▶ [The task]: Please give back word for word the lines of the material below between the line containing "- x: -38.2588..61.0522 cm" and the line containing "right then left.", inclusive.

▶ [Exercise input]:
*** Block opens ***

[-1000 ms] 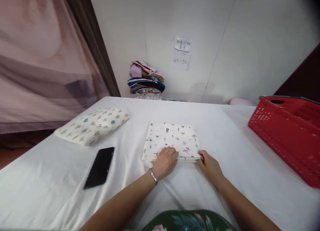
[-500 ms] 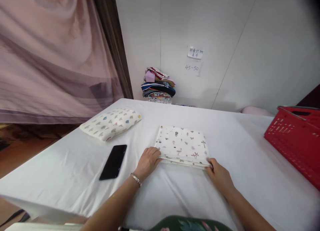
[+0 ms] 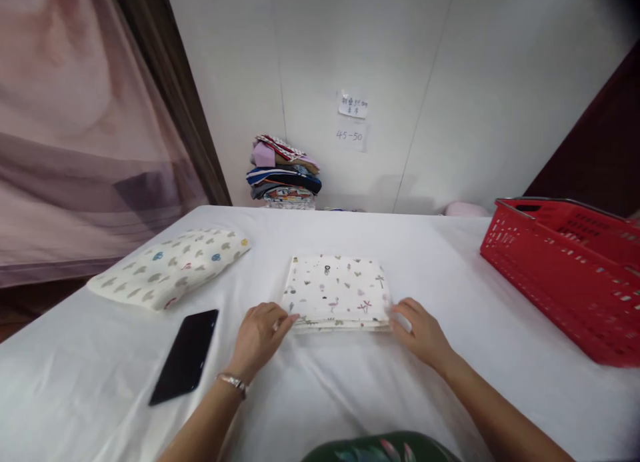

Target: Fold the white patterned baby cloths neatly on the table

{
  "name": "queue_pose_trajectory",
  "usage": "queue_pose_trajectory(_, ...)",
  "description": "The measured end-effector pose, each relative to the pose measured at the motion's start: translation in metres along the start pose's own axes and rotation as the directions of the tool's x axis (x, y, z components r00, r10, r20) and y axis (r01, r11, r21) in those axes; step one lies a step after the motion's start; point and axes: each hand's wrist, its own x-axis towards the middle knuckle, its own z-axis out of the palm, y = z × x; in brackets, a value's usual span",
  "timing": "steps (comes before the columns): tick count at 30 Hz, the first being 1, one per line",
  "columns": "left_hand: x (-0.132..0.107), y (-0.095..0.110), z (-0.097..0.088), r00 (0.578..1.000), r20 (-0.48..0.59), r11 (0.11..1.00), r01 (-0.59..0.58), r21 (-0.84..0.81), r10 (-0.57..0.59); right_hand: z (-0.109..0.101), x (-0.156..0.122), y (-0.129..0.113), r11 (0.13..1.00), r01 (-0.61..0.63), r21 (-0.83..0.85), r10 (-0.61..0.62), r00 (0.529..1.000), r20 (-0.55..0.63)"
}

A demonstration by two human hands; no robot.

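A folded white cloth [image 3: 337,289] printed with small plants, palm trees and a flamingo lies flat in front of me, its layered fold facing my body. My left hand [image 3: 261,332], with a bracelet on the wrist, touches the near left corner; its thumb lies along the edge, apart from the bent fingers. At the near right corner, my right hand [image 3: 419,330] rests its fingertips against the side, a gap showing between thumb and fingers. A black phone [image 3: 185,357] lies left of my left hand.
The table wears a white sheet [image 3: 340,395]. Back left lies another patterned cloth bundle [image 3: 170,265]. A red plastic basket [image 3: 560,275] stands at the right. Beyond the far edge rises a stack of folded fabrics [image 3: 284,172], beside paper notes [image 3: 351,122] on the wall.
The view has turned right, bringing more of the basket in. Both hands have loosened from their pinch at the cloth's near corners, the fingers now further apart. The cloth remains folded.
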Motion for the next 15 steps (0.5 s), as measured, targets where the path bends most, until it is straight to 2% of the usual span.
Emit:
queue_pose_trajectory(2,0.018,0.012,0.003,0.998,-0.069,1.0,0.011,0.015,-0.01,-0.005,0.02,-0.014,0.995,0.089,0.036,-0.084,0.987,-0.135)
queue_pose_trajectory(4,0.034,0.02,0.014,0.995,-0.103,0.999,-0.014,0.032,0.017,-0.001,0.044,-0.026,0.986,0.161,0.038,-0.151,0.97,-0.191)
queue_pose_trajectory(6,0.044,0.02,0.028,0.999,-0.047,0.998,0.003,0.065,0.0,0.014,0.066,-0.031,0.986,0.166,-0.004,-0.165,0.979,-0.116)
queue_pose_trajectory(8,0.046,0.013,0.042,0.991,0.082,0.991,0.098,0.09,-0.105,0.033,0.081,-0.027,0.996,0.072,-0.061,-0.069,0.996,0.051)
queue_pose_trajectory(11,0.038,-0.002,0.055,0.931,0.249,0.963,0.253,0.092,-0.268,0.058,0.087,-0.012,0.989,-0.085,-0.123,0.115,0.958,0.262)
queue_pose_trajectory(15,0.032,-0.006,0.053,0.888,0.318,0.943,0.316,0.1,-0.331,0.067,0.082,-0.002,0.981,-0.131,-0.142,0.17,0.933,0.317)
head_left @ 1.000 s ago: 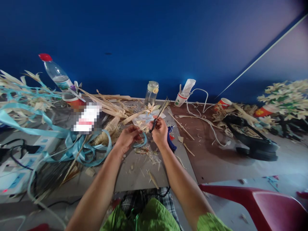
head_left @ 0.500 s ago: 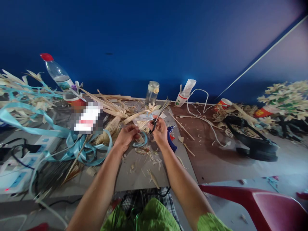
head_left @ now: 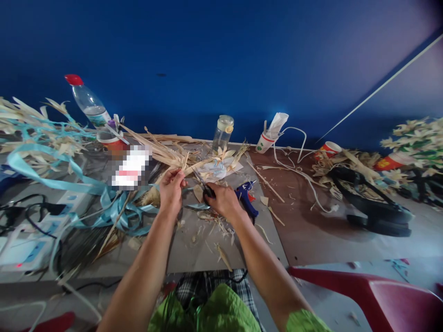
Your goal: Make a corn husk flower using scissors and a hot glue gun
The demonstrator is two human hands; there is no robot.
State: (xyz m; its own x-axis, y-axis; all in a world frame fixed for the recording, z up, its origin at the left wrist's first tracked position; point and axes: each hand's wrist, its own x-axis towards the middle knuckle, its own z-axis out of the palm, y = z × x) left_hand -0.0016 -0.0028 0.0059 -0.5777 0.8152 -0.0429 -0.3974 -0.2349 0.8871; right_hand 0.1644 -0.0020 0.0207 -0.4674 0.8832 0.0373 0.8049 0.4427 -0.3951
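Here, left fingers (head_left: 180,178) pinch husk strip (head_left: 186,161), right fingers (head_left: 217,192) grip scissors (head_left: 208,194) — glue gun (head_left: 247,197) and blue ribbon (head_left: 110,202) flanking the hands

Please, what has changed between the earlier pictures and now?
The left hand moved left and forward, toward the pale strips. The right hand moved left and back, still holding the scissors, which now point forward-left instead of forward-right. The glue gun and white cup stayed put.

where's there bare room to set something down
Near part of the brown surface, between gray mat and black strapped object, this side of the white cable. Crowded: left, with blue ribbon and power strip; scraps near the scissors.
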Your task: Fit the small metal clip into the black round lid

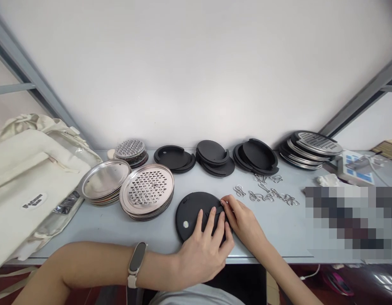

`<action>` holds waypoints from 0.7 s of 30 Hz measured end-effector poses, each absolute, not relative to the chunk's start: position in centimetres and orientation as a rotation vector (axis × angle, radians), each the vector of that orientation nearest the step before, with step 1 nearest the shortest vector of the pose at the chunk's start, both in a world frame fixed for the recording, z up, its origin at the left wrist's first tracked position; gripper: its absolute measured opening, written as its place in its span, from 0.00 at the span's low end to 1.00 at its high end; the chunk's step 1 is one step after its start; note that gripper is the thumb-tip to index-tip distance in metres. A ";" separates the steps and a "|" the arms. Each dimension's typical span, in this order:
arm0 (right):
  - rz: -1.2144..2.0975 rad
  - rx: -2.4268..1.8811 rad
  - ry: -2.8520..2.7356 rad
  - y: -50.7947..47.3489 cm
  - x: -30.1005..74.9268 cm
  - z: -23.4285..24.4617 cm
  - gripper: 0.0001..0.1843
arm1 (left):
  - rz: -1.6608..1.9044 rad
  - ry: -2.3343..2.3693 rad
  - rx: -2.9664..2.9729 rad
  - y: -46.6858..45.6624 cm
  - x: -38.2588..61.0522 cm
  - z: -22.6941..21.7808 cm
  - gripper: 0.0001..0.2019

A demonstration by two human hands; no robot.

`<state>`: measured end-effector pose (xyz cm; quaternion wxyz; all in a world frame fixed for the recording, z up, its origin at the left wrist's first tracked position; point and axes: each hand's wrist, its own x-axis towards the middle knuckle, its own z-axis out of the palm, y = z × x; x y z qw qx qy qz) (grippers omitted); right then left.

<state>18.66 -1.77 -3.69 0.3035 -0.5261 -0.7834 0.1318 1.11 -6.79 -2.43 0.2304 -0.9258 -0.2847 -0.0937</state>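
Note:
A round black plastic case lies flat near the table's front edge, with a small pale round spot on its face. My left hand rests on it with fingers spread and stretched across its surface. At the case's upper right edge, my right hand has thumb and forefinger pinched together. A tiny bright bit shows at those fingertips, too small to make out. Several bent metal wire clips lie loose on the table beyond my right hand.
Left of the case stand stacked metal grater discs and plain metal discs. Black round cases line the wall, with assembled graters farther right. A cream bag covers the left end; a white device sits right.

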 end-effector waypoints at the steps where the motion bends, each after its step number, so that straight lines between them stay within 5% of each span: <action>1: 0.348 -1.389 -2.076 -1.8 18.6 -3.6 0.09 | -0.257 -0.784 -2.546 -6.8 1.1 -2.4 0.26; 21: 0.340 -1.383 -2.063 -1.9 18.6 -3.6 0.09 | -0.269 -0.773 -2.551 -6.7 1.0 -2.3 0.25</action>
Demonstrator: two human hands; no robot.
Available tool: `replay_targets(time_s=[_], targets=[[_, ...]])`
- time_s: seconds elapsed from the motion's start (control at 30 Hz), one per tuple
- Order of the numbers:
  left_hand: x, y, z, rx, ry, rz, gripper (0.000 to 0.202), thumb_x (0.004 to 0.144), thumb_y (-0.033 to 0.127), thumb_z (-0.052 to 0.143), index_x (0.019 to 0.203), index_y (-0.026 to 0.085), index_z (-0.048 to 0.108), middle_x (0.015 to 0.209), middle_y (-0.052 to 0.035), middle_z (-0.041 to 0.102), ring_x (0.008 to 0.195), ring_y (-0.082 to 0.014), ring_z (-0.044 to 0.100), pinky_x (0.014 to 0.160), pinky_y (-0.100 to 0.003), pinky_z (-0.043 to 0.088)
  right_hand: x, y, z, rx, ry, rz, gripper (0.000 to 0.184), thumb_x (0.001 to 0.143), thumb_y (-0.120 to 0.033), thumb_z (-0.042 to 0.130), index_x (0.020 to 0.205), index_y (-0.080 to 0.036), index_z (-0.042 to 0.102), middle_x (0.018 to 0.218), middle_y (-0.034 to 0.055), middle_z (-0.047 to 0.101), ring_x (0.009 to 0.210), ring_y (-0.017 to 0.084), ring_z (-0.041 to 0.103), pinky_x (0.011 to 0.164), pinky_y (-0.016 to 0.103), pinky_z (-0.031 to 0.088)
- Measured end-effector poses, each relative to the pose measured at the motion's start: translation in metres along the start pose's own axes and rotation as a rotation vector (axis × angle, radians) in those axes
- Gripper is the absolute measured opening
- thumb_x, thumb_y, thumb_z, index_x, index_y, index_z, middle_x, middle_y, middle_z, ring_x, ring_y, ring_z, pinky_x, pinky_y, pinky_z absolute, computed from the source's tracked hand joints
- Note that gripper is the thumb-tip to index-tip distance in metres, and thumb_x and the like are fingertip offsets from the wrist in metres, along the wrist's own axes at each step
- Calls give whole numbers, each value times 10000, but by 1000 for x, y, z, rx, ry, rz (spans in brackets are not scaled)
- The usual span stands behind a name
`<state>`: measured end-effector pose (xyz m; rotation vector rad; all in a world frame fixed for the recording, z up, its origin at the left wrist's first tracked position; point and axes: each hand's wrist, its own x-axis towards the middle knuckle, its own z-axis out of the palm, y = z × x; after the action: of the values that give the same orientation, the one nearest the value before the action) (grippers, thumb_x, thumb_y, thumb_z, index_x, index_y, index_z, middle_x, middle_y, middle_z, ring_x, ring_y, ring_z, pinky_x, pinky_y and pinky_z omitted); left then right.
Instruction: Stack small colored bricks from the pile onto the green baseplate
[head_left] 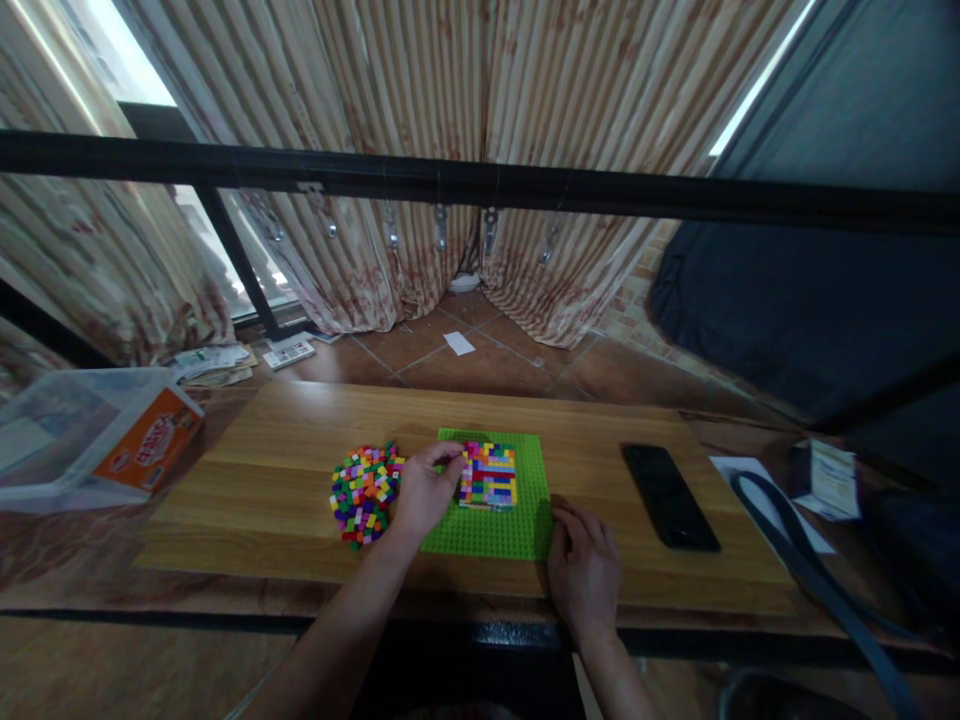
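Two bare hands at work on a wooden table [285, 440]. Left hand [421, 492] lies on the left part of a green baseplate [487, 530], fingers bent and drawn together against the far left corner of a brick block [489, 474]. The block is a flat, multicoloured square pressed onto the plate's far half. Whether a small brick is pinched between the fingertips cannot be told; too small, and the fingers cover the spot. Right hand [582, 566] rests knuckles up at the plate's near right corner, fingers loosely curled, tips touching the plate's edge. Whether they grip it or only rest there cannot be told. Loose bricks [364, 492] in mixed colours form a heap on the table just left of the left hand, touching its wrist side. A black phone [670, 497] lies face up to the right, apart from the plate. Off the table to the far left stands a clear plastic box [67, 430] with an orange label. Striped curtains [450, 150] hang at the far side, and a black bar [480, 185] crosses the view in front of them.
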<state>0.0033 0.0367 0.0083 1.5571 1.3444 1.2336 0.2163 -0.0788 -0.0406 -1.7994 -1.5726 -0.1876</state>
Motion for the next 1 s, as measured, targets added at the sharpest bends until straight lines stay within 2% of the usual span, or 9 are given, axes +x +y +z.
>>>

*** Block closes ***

▶ [Output]:
  - x: -38.2588..61.0522 cm
  - z: -22.6941..21.7808 cm
  - gripper: 0.0001..0.2019

A demonstration by two human hands; no robot.

`<state>`: measured end-effector pose (xyz cm; quaternion wxyz; all in a world frame fixed for the recording, z up, its origin at the left wrist's first tracked position; point and axes: each hand's wrist, its own x-axis towards the middle knuckle, its own z-axis out of the palm, y = z × x; x y z qw qx qy qz) (grippers omitted); right then left.

The answer has now been finished.